TRY IT >> Could you reproduce, word for word, everything below from the line containing "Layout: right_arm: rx" down to the line containing "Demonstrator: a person", with both of those lines included and no others?
--
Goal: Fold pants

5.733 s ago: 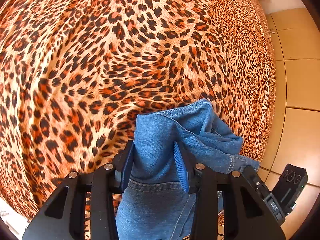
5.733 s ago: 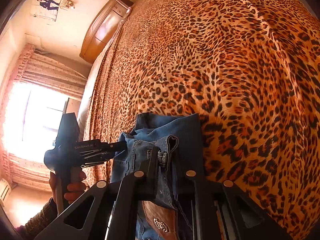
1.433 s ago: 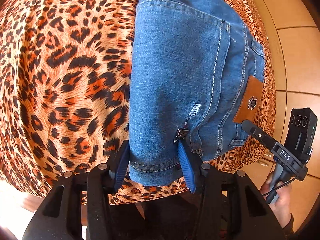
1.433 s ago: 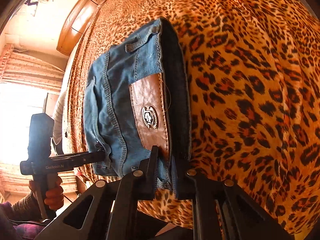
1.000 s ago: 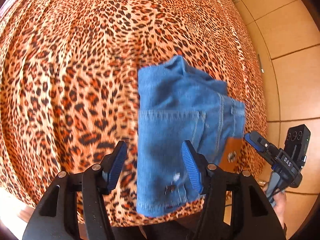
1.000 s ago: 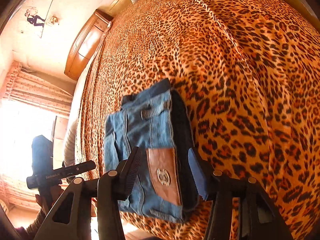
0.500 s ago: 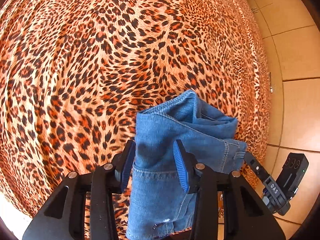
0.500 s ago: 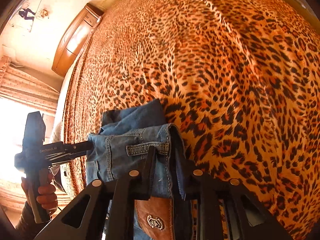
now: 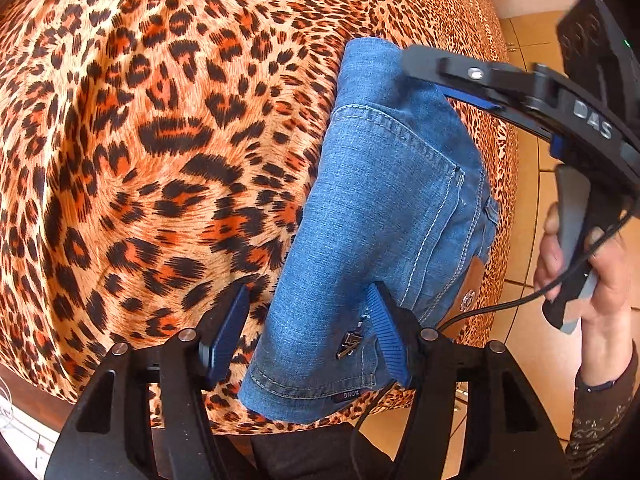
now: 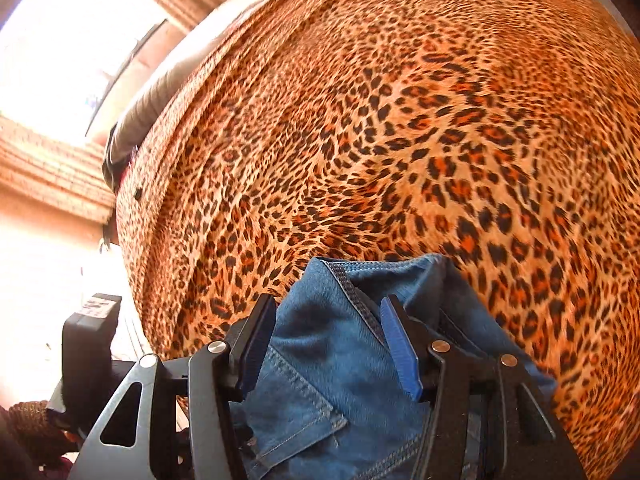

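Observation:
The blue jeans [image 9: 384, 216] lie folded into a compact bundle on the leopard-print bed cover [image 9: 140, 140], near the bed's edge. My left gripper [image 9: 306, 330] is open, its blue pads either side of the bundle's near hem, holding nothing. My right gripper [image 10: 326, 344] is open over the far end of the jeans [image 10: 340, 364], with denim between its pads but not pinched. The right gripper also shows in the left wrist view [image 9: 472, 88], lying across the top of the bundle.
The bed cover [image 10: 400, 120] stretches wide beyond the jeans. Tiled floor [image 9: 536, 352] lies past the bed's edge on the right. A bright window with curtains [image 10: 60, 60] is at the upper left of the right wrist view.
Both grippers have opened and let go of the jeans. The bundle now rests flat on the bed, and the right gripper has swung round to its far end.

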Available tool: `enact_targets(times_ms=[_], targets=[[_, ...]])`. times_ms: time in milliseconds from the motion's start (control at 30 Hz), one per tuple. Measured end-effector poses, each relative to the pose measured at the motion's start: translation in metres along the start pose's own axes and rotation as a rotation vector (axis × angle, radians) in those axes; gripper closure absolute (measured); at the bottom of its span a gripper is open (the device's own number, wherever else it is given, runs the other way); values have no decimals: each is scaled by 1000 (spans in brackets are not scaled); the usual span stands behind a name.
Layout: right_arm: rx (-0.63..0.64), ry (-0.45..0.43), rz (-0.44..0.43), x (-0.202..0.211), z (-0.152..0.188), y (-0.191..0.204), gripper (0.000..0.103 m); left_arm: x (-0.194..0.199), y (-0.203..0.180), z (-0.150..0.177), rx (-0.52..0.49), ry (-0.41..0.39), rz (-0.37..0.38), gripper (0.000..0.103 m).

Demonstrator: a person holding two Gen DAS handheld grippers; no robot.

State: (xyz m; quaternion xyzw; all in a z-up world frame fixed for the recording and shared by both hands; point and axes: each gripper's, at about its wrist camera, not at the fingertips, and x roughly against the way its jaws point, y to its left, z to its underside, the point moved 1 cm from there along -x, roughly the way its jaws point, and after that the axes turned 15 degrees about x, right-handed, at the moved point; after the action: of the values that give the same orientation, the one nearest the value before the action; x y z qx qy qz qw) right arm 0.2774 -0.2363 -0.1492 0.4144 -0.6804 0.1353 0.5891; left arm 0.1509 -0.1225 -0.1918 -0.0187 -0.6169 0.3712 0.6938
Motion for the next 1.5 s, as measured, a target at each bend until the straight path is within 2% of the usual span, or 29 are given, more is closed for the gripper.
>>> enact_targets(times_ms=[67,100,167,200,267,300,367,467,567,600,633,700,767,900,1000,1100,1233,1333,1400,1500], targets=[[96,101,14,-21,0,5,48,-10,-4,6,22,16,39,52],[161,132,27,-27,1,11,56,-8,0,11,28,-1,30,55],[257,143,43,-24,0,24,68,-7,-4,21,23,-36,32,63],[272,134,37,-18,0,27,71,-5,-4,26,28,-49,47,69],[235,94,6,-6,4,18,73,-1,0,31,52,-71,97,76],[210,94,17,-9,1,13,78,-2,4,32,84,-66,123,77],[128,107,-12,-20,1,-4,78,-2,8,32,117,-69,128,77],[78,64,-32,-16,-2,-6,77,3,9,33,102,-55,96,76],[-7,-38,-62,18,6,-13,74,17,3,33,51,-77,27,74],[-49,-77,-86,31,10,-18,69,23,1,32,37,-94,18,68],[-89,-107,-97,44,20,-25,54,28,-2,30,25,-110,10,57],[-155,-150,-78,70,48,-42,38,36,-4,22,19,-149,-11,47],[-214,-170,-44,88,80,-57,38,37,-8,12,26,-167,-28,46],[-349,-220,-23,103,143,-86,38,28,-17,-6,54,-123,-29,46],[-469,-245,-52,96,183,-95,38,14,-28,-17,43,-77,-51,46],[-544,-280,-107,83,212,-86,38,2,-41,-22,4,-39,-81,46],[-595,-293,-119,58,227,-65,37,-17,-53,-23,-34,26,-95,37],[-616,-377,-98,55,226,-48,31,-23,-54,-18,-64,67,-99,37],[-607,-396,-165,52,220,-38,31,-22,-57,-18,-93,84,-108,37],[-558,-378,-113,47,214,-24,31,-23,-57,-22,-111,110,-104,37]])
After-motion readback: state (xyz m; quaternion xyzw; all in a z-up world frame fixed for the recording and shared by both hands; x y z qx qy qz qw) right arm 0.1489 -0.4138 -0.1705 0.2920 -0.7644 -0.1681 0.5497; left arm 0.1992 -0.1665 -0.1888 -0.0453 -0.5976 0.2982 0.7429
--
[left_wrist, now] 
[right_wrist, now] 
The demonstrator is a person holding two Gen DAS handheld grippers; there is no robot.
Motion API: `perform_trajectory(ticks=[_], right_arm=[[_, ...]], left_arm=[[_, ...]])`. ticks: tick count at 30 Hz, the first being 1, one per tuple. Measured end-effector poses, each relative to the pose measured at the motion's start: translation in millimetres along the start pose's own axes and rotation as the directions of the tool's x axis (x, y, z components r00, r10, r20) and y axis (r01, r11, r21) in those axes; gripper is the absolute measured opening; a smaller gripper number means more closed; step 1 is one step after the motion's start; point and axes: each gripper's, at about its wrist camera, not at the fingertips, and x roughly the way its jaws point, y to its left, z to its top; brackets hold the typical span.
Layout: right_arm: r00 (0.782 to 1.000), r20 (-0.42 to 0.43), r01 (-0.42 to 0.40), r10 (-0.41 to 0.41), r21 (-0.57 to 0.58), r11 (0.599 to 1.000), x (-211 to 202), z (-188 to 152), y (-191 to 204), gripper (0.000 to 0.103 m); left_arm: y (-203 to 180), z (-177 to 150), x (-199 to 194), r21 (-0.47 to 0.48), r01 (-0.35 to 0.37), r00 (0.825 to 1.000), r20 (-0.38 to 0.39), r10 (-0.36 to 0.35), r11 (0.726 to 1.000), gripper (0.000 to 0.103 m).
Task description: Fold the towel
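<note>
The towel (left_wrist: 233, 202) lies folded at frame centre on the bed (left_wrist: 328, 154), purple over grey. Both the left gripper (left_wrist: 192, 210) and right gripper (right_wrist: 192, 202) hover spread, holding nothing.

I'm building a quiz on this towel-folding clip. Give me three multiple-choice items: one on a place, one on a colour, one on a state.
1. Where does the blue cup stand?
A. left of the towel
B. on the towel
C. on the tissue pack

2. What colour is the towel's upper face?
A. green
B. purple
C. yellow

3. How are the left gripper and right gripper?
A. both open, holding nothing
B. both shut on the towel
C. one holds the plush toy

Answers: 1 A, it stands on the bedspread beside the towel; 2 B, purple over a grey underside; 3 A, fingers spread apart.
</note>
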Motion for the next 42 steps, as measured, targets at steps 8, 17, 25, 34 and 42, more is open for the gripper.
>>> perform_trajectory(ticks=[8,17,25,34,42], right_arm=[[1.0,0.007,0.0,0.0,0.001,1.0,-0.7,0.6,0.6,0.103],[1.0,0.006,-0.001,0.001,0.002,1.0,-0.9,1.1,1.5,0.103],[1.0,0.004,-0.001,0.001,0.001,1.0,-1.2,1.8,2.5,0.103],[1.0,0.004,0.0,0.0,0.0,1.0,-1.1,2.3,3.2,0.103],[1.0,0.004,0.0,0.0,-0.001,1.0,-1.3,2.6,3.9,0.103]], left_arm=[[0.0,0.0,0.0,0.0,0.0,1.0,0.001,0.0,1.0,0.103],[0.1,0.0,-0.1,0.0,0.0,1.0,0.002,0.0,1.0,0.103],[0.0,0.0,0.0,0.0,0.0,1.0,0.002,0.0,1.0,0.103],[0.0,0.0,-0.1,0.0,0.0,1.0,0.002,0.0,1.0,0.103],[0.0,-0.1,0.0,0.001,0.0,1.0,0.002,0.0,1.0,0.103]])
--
TASK OUTPUT >>
Layout: right_arm: rx (-0.63..0.64), ry (-0.45..0.43), rz (-0.44..0.43), x (-0.202..0.211), z (-0.152..0.188), y (-0.191..0.204), gripper (0.000..0.103 m); left_arm: x (-0.194..0.199), y (-0.203..0.180), z (-0.150..0.177), rx (-0.52..0.49), ry (-0.41..0.39), rz (-0.37..0.38), gripper (0.000..0.103 m).

Demonstrator: a person holding two Gen DAS handheld grippers; no robot.

That concludes the response.